The Syntopicons list was "arbitrary", as even Adler admitted. The press and others also found problems with the Syntopicon, and despite Adler’s predictions (“we predict that, as dictionaries are indispensable in the realm of words, and encyclopaedias in the realm of facts, so the Syntopicon will become indispensable in the realm of ideas” ) the Syntopicon has fallen into relative obscurity. At the time of its release, The New York Times Book Review declared: “Its defects are on the surface. One is the implication that great books are concerned only with ideas which can be logically analyzed—whereas many masterpieces of literature live in realms partially or wholly outside the realm of logic. Another is the conception that the chief purpose of reading a book is to crack its shell and reach its kernel—the form itself being unimportant decoration.”

==Subsequent books==
===Six Great Ideas===
In a succeeding book, Adler expressed his regret that the civil rights concept of Equality had not been selected. He attempted to rectify the omission with Six Great Ideas: Truth–Goodness–Beauty–Liberty–Equality–Justice (1981).

This is a much-repeated expression by Adler, so it may be worth noting that Adler would often make remarks to cater to frequently-posed questions about the Syntopicon that had popular re-publication in media outlets and possibly appeal but little bearing on the actual philosophical work or usefulness pertaining to the set to which it belonged. People, particularly ideologues, would see the list of Great Ideas as representing a kind of popularity contest of significance among ideas when the Great Ideas were actually employed to group ideas under short-as-possible names more like older and newer constellations established over the centuries are used as a convenience to group stars in the night sky, which even the most modern astronomers might use to introduce the study of the stars to novices.

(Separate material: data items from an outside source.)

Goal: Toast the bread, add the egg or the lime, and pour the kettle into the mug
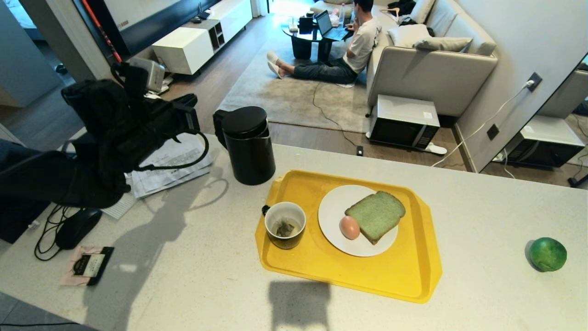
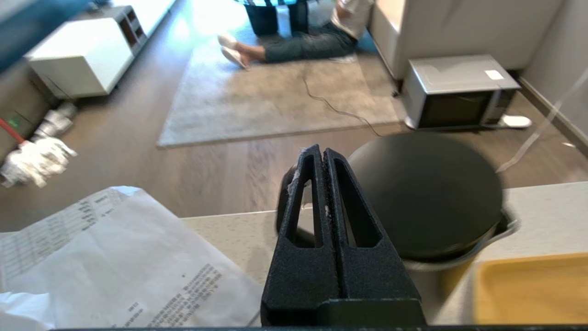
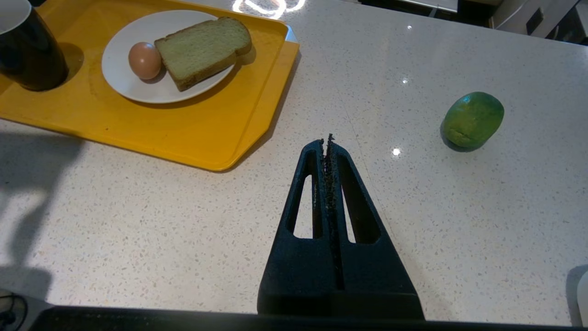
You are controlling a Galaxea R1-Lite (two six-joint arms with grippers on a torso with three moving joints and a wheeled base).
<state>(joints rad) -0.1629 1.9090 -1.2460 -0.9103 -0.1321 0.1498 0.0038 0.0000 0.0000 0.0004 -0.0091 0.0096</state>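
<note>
Bread [image 1: 375, 215] and egg [image 1: 349, 227] lie on the plate [image 1: 335, 207] on the yellow tray [image 1: 367, 276]; mug [image 1: 285, 225] at the tray's left edge, apparently unfilled. Kettle [image 1: 247, 145] stands just off the tray's far-left corner. Left gripper [image 2: 321, 158] clenched empty beside its handle; right gripper [image 3: 327, 142] shut, idle. Pouring step; next: open, grasp handle.

A yellow tray [image 1: 415, 271] sat on the pale speckled counter [image 1: 482, 202]. On it stood the mug [image 1: 285, 225] with a tea bag inside, and beside it a white plate [image 1: 333, 209] carrying the bread [image 1: 375, 215] with 1 egg [image 1: 349, 227] touching its edge. The kettle [image 1: 247, 144] stood upright just behind the tray. The lime [image 1: 547, 253] lay well apart to the right. The left arm [image 1: 115, 133] hung above papers [image 1: 172, 168] left of the kettle.
</note>
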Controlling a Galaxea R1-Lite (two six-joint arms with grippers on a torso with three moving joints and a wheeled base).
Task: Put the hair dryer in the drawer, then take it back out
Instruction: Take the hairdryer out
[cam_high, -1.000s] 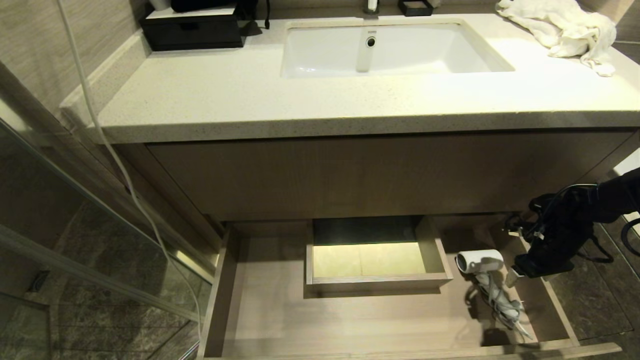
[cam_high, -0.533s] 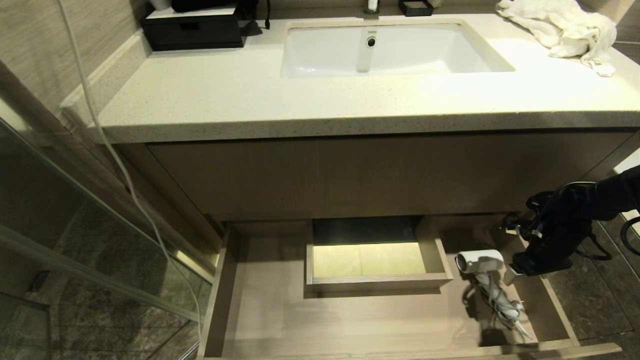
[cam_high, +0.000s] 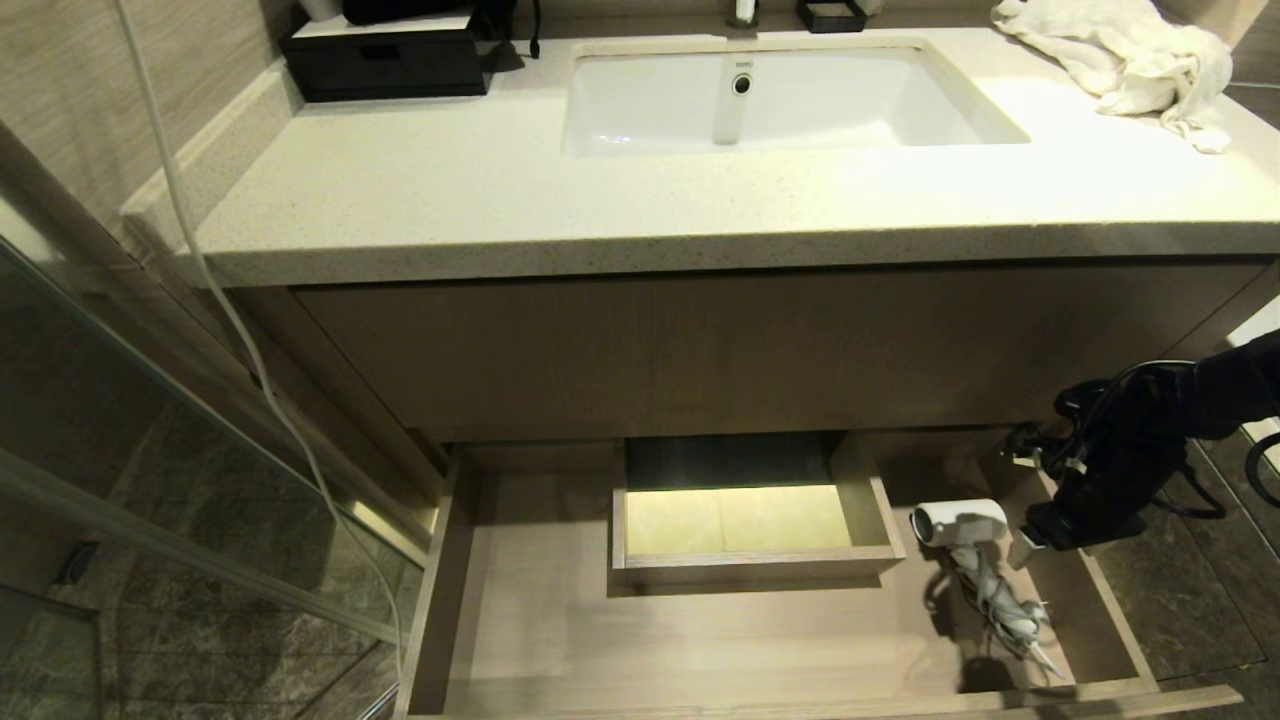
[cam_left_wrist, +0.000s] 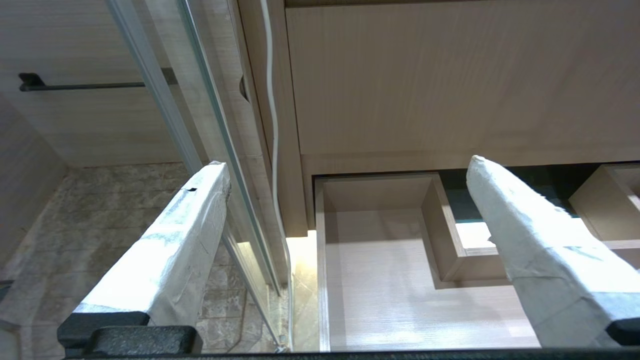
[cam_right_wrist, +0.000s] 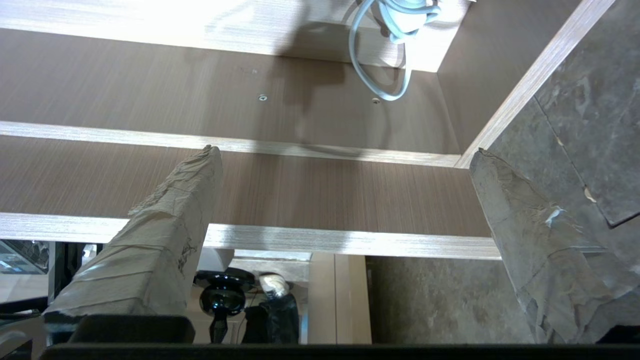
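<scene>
As it lies in drawer (cam_high: 700, 640), hair dryer (cam_high: 962, 523) mouth leftward (handle nearward)

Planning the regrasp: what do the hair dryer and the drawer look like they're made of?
Hair dryer: smooth white body with a soft sheen, likely plastic; its wound cord looks rubbery. Drawer: matte light-brown board with fine straight grain lines, probably laminate or veneer, though solid wood can't be ruled out.

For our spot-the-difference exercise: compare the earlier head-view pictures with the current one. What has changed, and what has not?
Almost nothing. The right gripper, open and empty, has crept slightly up and right beside the hair dryer. The hair dryer lies untouched in the open drawer; the towel has not moved.
</scene>
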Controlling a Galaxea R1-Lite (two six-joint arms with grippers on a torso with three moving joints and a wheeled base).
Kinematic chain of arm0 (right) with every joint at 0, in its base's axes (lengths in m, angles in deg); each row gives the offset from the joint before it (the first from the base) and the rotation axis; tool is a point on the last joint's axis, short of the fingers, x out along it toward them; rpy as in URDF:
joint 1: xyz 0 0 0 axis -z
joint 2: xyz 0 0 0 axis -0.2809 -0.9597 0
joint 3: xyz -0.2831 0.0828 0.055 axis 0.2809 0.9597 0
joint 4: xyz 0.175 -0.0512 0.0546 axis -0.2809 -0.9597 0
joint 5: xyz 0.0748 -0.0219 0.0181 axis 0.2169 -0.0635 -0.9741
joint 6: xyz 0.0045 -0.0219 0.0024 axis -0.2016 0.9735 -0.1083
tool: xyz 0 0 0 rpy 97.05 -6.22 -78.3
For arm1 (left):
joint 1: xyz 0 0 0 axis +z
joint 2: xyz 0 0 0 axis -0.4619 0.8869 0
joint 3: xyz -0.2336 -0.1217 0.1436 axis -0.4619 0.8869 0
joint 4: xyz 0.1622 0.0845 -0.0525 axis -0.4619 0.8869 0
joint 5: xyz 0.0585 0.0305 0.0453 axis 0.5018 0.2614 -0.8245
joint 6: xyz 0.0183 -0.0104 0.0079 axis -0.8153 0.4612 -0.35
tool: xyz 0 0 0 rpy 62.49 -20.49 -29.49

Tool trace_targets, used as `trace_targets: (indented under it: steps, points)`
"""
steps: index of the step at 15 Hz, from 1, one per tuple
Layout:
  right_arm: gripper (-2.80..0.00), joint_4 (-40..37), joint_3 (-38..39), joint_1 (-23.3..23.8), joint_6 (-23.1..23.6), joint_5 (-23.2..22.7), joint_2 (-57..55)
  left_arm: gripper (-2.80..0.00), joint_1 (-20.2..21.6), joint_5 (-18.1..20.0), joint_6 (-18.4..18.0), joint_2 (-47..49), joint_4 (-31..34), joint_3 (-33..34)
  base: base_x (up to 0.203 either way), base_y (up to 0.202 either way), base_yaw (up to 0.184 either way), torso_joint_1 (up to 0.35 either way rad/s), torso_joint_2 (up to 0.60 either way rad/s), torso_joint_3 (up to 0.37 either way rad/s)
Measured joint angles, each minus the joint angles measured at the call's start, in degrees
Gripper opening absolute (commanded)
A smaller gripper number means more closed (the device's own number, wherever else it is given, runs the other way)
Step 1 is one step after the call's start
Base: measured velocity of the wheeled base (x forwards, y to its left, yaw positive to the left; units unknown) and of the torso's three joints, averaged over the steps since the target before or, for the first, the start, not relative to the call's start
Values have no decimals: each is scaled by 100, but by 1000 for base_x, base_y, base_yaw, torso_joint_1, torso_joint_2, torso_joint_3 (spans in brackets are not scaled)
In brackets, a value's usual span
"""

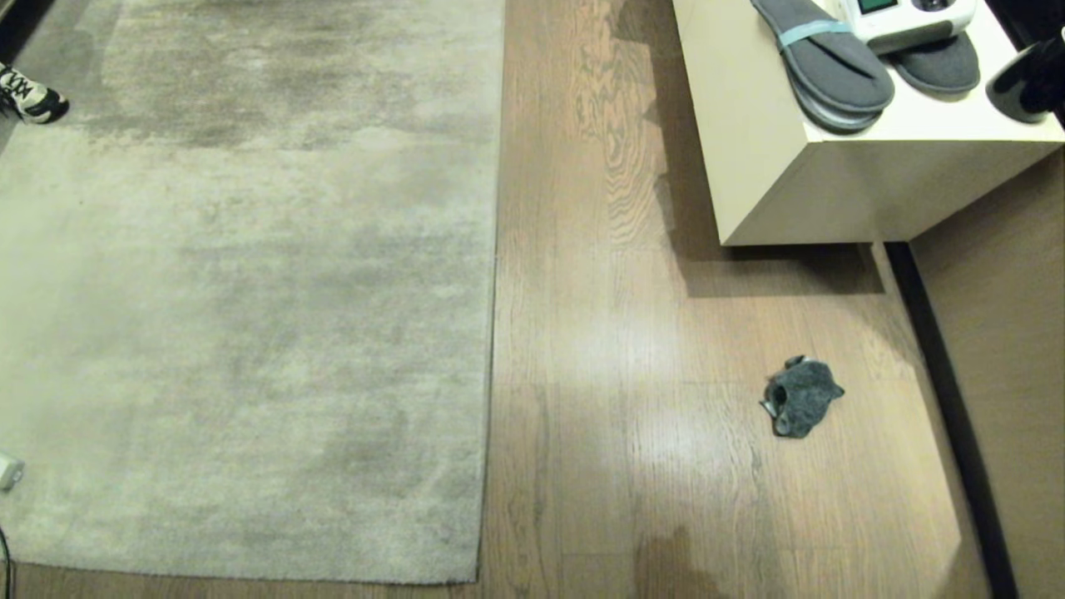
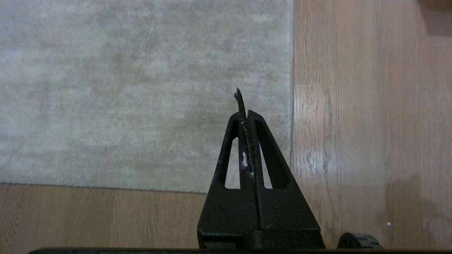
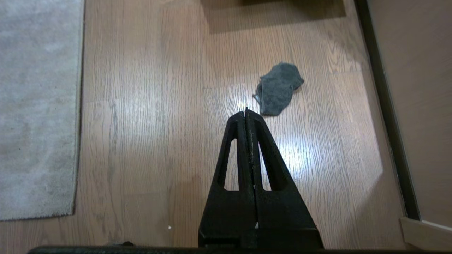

Adler deliberately included what could easily be regarded as alternate "constellations" made of smaller ideas in a list accompanying the Great Ideas content within the set called "Inventory of Terms". For example, the alternate "constellation" of the important idea of political equality, which, had it been classed with a Great Idea of Equality, would have been presented with ideas of more of a mathematical quality to express the idea comprehensively and also would have included a large set of subtopics already in the set, such as:

- Liberty and equality for all under law

- Universal suffrage: the abolition of privileged classes

- The problem of economic justice: the choice between capitalism and socialism

- Justice and equality: the kinds of justice in relation to the measure and modes of equality and inequality
- Despotic and constitutional government with respect to political liberty and equality: the rights of the governed
- The character and extent of citizenship under different types of constitutions
- The qualifications for citizenship: extent of suffrage
- The organization of workmen and the formation of trade unions to protect labor's rights and interests
- The freedom of equals under government: the equality of citizenship
- Love between equals and unequals, like and unlike: the fraternity of citizenship
- The aims of political revolution: the seizure of power; the attainment of liberty, justice, equality

===Propaedia===
Adler attempted another index, in one volume, the Propædia for the fifteenth edition of the Encyclopædia Britannica. A traditional two-volume alphabetical index has since been produced for the more recent versions of the fifteenth edition, in addition to Propædia.

===1992 Edition===
The Syntopicon was republished as The Great Ideas: a Lexicon of Western Thought (1992), a single volume reprint of the commentary on all 102 ideas without including indexing to the Great Books or cross-references to the other Great Ideas.